R：对列表内的所有数据帧进行子集

Question

I'm new in the use of R and stackoverflow. 我是使用R和stackoverflow的新手。 I'm trying to deal with a list of data frame and have the following problem (hope, that this is a good example for reproducing). 我正在尝试处理数据框列表并遇到以下问题（希望，这是一个很好的再现示例）。 Assume, that I've a list of 3 data frames with 4 columns (my real code contains 10 data frames with 20 columns): 假设我有一个包含4列的3个数据帧列表（我的实际代码包含10个数据帧，包含20列）：

df1 <- data.frame(k=20:0, h_1=rnorm(21), h_2=rnorm(21), h_3= rnorm(21))
df2 <- data.frame(k=20:0, h_1=rnorm(21), h_2=rnorm(21), h_3= rnorm(21))
df3 <- data.frame(k=20:0, h_1=rnorm(21), h_2=rnorm(21), h_3= rnorm(21))
df_list <- list(df1=df1,df2=df2,df3=df3)

For each data frame I've a different condition for subsetting: 对于每个数据帧，我有一个不同的子集条件：

For example: 例如：

#If I would subset them in a singular way outside of the list

df1_s <- df1[which(df1$k <=12 & df1$k >0), df1$h_1] #Taking only rows of k=12 to k=1 
and only the column h_1
df2_s <- df2[which(df2$k <=4 & df2$k >0), df2$h_3]
df3_s <- df3[which(df3$k <=12 & df2$k >0), df2$h_2]
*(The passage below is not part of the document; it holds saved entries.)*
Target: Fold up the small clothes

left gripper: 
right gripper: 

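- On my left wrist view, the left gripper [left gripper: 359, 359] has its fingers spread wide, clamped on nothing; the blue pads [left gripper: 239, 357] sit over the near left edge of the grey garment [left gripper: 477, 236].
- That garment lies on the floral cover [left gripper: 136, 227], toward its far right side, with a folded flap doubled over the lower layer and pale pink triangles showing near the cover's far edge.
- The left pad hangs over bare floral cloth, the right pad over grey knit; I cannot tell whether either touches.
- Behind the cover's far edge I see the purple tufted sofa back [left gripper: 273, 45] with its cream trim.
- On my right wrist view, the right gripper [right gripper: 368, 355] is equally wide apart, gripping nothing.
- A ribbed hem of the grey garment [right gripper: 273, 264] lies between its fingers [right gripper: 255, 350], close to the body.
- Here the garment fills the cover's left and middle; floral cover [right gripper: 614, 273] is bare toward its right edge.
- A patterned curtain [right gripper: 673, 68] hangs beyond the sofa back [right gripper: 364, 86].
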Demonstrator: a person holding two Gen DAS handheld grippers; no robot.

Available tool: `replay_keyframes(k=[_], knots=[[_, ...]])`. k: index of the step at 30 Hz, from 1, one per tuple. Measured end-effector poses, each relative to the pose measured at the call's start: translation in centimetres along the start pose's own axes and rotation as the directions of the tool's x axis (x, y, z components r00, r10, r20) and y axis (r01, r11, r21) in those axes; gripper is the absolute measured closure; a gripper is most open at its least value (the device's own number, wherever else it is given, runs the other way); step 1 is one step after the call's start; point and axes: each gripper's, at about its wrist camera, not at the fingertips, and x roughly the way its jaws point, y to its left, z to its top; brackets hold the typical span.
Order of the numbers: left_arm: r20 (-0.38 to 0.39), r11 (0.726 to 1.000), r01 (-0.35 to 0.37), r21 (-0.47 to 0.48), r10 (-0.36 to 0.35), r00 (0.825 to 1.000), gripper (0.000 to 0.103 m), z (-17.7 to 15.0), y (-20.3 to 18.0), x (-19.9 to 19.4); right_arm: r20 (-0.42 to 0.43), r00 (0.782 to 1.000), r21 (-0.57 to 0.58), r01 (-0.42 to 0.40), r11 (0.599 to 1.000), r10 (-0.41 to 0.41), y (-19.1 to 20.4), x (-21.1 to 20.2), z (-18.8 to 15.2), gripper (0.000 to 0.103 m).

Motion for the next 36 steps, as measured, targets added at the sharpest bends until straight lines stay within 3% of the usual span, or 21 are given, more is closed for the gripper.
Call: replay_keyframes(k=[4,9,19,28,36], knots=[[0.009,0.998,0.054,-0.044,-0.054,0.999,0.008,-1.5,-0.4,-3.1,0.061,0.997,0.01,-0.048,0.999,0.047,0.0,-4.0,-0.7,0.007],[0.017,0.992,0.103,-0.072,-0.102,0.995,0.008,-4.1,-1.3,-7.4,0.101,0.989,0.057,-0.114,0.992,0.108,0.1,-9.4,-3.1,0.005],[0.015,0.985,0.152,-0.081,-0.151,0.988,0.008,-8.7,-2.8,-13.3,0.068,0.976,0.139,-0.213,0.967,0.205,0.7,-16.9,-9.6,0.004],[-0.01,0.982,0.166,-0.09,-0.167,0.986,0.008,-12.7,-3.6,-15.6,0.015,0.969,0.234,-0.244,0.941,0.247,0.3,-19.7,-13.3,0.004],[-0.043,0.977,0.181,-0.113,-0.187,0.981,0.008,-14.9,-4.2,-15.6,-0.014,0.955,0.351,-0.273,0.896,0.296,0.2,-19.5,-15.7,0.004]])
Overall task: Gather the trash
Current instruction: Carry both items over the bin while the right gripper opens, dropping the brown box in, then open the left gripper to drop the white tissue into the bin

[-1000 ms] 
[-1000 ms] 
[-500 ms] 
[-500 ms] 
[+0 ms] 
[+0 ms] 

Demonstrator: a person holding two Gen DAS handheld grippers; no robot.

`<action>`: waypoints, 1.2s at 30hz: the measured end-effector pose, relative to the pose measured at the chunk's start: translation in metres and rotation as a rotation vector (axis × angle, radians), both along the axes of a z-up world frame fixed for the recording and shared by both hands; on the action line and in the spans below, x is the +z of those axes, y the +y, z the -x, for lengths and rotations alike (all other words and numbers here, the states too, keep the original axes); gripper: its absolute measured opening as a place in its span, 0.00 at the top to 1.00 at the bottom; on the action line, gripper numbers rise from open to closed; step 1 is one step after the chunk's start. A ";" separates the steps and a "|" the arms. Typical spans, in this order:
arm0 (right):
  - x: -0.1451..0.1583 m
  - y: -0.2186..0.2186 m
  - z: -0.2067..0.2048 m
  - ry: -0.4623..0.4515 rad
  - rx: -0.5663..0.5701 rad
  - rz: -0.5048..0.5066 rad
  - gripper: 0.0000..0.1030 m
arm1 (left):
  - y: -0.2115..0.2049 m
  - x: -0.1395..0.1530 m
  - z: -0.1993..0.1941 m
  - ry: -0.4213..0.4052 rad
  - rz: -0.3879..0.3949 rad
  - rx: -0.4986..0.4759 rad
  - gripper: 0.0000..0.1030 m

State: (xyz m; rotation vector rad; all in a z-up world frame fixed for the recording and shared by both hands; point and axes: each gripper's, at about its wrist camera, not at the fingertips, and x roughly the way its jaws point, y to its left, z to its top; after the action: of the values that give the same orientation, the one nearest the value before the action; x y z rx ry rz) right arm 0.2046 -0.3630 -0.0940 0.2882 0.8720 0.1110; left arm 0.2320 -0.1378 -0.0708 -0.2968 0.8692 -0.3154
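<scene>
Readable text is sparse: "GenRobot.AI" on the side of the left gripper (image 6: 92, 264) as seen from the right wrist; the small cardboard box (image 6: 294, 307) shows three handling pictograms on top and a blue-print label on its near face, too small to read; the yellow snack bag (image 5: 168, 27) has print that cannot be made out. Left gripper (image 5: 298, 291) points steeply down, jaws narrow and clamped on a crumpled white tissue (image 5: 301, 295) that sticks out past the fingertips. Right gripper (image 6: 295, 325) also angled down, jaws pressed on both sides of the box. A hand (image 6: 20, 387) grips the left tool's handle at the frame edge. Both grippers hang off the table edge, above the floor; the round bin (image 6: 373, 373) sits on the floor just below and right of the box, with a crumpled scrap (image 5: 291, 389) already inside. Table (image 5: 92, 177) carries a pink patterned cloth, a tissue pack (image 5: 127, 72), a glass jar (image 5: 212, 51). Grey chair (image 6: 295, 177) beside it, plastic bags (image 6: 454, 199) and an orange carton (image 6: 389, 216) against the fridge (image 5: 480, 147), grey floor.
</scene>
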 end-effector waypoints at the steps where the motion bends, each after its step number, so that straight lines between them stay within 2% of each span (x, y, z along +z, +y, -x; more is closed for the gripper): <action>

How I can subset the three data frames in the list in a most efficient way ? 如何以最有效的方式对列表中的三个数据框进行子集化？ I think something with lapply and putting the numbers of subsetting in a vector would be good approach, but I've no idea how to do it or how I can subset in lists. 我认为拉伸并将子集的数量放在向量中是一种很好的方法，但我不知道如何做或者如何在列表中进行子集化。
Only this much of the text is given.